Smile, You’re on Candid Camera



Yesterday my husband opened an envelope from the DC government addressed to me (you’ll recall that I am horrible about checking snail mail, therefore he kindly opens mail for me that looks like it might be a bill; I believe it’s his way of protecting my credit rating – lol). Inside was one of those tickets issued by speeding cameras. The fine nearly had me fall out of my seat. It was a WHOPPING $100!!!! $100????? Shouldn’t I be able to protest this as some form of usury, highway robbery, extortion, or something???

[As I’m looking at the ticket trying to recall where I was going, hubby asks, “So did you see the camera?” Huh? My reply: “If I’d seen it, I would’ve slowed down and we wouldn’t be looking at this ticket!”]

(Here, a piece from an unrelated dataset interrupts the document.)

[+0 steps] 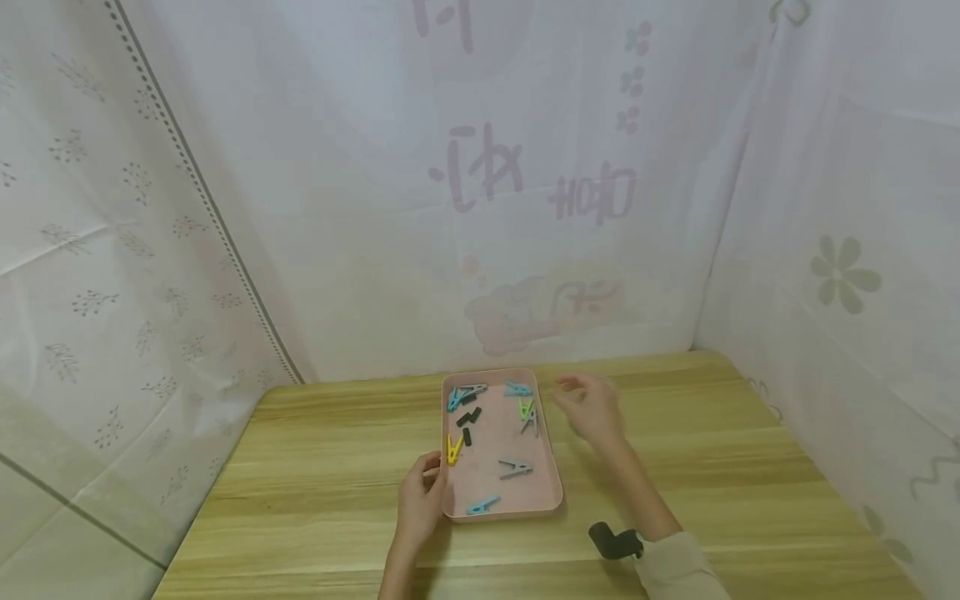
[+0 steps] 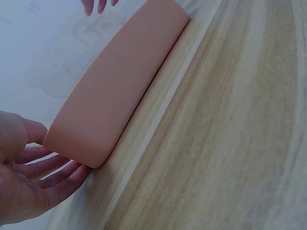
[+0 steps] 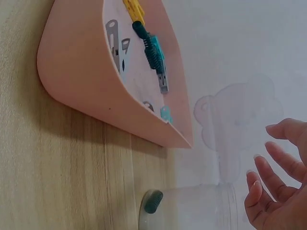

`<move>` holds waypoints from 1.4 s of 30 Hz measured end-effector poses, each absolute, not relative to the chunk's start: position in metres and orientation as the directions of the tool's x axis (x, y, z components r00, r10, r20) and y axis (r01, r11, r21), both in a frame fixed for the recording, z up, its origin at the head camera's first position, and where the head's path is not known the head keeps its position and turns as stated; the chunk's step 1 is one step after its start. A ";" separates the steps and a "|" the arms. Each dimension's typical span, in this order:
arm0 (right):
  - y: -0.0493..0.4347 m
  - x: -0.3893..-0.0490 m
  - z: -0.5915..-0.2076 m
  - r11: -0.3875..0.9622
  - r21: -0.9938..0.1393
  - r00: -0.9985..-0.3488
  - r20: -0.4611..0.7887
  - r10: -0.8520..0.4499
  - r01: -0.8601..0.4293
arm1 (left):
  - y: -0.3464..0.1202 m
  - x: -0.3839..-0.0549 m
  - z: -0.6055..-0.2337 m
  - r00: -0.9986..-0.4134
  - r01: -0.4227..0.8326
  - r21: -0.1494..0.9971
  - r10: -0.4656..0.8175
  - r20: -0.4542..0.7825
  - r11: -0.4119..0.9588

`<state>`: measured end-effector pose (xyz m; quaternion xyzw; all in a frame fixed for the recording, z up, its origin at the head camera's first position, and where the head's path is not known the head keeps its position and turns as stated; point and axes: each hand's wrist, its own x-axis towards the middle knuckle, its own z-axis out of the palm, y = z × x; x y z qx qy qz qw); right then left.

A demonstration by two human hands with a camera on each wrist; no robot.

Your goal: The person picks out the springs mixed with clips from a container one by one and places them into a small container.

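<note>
A pink tray point(image 1: 487, 505) lies on the table, holding clothespins and small dark ridged cylinders. My left hand point(image 1: 422, 500) is at the tray's left side; in the left wrist view its fingers point(image 2: 67, 184) are fairly straight and touch the tray's outer wall, thumb by the rim. Beyond the tray's right edge my right hand point(image 1: 592, 408) hovers, holding nothing, its fingers loosely bent. Near it, in the right wrist view, a clear jar point(image 3: 201, 206) stands with a dark green ridged piece point(image 3: 153, 201) at its bottom. Inside the tray are a yellow clothespin point(image 1: 454, 450) and a green clothespin point(image 1: 525, 408).
Blue clothespins point(image 1: 482, 505) and grey clothespins point(image 1: 516, 469) lie scattered in the tray, and several dark cylinders point(image 1: 467, 437) are toward its left side. The wooden table point(image 1: 315, 483) extends to both sides. Printed white curtains point(image 1: 360, 250) hang behind and beside it.
</note>
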<state>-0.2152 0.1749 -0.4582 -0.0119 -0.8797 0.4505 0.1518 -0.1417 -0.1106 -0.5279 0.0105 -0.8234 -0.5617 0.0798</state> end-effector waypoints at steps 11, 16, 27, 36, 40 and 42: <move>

imageBut that’s my point. Now that I know the camera is there (on DC-295 about .7 miles before Exit 1), I’ll slow down every time I get near it. Drivers do this all the time. They slam on the brakes so they drive 30mph in front of the camera and then zoom back up to 50mph as soon as they’re out of its range.

I will concede that speed cameras are a good thing near schools; we should slow down. But on major thoroughfares and highways, I think they’re a waste of time, once folk have figured out they’re there. They don’t consistently stop speeding.

These aren’t “Candid Cameras”, playing harmless practical jokes. The ticket is real and I am definitely not amused!